◆ Task goal:
For the word "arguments", return each line of the data in which it occurs.

◆ Record excerpts:
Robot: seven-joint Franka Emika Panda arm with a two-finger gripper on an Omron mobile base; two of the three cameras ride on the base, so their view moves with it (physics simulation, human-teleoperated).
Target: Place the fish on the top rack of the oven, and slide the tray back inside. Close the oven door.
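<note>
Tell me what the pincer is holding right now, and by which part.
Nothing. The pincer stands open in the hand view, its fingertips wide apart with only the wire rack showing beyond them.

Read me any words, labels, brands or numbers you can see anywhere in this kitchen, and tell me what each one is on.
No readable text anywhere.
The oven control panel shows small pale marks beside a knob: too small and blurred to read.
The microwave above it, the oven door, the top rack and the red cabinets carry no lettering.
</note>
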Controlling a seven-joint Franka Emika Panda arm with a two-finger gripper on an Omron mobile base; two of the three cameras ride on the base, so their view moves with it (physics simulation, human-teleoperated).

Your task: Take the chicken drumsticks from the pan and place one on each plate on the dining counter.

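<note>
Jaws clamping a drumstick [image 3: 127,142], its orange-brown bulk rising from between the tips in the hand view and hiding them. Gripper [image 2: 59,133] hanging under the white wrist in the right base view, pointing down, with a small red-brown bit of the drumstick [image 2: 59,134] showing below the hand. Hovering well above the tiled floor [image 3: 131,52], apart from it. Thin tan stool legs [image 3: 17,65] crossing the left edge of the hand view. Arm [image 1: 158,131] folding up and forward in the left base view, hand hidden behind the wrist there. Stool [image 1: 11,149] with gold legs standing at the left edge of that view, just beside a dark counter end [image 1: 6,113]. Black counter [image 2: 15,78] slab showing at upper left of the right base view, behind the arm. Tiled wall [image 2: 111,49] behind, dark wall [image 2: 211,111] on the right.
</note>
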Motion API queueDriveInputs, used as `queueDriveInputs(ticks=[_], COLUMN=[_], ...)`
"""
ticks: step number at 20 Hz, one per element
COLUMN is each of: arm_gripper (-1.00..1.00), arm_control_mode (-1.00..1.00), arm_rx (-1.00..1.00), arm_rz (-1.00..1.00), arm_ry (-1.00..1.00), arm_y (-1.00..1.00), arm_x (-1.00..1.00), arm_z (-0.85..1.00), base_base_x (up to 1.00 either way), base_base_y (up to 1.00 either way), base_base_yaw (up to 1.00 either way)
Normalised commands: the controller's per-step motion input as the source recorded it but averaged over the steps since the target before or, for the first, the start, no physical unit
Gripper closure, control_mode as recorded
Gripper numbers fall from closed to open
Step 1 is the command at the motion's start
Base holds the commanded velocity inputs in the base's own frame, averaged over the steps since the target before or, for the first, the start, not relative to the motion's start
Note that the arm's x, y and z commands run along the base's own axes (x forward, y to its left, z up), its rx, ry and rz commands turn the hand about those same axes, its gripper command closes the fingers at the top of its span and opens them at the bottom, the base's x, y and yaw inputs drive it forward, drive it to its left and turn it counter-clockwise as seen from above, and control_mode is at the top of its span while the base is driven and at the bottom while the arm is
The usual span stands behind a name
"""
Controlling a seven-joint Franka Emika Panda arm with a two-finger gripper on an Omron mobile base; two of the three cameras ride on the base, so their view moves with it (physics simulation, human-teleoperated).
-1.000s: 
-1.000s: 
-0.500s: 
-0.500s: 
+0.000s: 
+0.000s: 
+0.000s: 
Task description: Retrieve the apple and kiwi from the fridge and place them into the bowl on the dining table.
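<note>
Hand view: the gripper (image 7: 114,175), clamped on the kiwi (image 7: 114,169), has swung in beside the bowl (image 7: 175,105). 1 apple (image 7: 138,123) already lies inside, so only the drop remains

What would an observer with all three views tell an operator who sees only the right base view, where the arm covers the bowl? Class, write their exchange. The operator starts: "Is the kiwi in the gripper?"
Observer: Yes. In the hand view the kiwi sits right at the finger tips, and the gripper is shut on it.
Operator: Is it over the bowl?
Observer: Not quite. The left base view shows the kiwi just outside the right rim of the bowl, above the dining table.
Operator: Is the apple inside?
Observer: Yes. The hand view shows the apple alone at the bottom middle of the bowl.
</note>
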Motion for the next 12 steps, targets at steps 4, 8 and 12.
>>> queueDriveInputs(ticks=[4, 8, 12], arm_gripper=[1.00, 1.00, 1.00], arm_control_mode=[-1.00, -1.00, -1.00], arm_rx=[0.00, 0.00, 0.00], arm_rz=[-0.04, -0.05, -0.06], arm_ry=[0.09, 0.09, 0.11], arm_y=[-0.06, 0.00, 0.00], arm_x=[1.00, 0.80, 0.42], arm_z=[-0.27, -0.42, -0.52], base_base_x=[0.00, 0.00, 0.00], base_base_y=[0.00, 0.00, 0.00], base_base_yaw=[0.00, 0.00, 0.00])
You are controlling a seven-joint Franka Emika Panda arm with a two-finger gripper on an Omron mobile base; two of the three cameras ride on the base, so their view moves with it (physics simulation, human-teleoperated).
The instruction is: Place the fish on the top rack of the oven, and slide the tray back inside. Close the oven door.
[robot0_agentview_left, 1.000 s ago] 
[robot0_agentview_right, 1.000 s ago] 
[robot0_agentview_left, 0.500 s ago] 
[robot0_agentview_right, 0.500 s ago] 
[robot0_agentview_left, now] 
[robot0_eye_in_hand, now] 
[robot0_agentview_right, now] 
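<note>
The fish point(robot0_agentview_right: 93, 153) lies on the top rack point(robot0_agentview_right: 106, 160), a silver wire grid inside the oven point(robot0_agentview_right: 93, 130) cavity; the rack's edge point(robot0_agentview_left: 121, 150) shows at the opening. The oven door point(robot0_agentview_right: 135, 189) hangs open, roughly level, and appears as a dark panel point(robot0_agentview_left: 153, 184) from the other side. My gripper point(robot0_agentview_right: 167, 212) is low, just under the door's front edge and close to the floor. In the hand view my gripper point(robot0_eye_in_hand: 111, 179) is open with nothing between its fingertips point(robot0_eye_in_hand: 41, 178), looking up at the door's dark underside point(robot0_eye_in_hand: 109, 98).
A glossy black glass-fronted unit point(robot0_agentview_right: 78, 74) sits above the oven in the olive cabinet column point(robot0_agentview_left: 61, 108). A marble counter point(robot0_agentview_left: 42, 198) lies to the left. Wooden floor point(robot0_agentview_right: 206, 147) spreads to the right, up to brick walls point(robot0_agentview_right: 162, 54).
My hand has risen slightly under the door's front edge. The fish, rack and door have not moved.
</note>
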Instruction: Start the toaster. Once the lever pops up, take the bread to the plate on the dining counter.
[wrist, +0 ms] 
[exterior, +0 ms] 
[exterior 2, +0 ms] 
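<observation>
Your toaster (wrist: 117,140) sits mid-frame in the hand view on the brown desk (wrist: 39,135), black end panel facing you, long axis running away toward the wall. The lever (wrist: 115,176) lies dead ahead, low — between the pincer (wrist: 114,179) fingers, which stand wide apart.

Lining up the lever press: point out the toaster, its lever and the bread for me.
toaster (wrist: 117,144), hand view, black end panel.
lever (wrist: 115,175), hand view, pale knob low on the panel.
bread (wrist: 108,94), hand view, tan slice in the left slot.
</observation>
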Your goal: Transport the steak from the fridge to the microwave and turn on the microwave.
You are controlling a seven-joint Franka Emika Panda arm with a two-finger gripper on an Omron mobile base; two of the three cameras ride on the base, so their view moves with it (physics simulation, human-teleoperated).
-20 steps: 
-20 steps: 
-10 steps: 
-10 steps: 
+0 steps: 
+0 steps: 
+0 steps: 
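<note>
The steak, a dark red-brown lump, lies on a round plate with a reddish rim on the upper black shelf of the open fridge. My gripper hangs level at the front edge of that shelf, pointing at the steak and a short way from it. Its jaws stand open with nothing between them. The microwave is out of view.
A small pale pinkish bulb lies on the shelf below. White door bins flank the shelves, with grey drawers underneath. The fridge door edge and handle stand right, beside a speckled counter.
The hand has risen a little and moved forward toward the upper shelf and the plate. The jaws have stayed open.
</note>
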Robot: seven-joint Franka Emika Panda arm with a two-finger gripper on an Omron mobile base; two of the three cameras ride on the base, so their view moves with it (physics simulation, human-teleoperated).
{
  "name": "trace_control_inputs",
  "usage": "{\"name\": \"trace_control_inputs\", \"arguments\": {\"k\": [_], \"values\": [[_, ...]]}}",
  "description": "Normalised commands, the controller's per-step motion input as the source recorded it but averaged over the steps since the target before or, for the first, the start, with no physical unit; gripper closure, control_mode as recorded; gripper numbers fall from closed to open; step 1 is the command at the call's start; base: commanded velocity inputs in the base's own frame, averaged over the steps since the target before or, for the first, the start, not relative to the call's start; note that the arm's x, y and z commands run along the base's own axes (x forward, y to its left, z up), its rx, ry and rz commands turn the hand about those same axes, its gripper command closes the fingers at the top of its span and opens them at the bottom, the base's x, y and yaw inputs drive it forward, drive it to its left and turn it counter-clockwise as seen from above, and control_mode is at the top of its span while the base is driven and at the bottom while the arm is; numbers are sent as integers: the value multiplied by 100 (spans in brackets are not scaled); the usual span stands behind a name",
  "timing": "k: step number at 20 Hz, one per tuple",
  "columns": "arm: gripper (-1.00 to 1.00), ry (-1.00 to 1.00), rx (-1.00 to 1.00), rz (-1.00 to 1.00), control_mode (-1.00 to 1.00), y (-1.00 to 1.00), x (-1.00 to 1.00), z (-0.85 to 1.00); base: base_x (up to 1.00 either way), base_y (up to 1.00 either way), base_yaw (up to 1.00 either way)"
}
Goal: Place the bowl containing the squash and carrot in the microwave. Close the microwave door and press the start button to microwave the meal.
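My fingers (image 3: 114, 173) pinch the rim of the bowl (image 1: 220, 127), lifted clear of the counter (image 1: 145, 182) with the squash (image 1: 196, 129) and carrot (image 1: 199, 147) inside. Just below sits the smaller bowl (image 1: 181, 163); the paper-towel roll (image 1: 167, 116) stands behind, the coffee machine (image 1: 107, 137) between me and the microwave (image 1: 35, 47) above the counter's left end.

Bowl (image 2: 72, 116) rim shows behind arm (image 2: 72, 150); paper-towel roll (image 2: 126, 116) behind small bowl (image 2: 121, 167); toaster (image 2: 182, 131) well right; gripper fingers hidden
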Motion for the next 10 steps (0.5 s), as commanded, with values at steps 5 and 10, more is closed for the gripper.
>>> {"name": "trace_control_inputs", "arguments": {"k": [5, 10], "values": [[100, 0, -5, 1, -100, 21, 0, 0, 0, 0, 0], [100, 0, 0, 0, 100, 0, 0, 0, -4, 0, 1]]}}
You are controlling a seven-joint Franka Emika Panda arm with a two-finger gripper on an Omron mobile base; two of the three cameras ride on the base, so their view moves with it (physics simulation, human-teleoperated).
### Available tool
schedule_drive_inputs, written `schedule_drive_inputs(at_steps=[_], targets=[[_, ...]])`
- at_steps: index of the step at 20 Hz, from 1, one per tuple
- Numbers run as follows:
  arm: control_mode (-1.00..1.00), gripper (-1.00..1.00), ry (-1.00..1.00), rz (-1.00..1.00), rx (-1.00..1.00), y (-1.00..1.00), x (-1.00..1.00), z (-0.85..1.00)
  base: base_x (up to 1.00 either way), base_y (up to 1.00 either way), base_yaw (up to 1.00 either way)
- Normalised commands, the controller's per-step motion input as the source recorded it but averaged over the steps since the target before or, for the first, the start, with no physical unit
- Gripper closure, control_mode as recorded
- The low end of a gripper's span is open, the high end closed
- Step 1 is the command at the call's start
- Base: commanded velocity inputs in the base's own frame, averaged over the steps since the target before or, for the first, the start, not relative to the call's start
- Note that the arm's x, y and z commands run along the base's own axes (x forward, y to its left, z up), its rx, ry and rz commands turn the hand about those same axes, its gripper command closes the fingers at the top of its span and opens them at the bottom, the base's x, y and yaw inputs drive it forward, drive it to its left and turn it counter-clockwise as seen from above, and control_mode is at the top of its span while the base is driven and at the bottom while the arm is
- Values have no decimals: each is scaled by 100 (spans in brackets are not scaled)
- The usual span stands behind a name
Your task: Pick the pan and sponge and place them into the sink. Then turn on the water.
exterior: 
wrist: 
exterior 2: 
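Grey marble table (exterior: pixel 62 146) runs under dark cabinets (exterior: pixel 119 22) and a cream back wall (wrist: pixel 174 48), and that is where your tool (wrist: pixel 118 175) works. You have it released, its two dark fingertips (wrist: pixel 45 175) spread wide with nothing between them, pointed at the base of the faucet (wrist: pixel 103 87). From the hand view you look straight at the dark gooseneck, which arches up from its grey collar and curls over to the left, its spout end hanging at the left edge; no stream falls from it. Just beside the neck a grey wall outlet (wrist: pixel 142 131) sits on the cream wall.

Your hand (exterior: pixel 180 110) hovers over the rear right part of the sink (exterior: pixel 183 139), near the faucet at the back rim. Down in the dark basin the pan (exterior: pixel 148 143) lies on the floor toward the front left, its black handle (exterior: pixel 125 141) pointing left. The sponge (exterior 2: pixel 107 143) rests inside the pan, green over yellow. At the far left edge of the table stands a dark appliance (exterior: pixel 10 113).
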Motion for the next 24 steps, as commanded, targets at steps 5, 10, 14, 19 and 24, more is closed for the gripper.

◆ Output for this task:
  "usage": "{\"name\": \"trace_control_inputs\", \"arguments\": {\"k\": [_], \"values\": [[_, ...]]}}",
>>> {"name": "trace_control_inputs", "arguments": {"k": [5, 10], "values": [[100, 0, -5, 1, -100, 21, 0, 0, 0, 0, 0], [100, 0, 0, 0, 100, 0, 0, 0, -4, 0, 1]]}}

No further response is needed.